* [TO DO]:
Determine how many lines of the data below contain "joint", then give only that number.

* [SUPPLIED ENTRIES]:
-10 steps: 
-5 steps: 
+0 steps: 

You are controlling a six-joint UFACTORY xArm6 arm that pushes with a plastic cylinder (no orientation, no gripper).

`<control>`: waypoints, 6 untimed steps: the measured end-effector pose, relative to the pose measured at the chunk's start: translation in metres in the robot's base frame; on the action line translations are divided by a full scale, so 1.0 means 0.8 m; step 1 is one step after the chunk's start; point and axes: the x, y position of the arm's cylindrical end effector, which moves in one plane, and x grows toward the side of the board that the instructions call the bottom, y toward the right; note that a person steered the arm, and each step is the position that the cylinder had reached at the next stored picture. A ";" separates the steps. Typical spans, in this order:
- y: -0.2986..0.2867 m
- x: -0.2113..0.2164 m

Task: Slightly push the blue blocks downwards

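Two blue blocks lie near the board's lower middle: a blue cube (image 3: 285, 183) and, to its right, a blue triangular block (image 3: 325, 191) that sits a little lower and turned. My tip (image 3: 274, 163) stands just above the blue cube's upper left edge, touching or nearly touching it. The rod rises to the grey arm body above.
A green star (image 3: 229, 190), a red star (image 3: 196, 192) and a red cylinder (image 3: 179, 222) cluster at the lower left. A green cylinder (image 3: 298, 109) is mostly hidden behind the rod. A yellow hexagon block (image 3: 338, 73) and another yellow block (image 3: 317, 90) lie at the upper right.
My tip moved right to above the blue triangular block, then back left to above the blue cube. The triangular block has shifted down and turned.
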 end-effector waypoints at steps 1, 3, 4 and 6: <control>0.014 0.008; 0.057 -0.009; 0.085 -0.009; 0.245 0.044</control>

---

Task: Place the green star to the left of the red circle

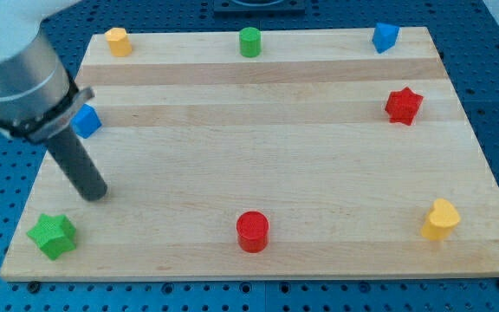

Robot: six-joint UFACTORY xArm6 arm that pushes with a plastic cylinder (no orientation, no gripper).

* [ANSWER TO THIS PROBLEM]:
2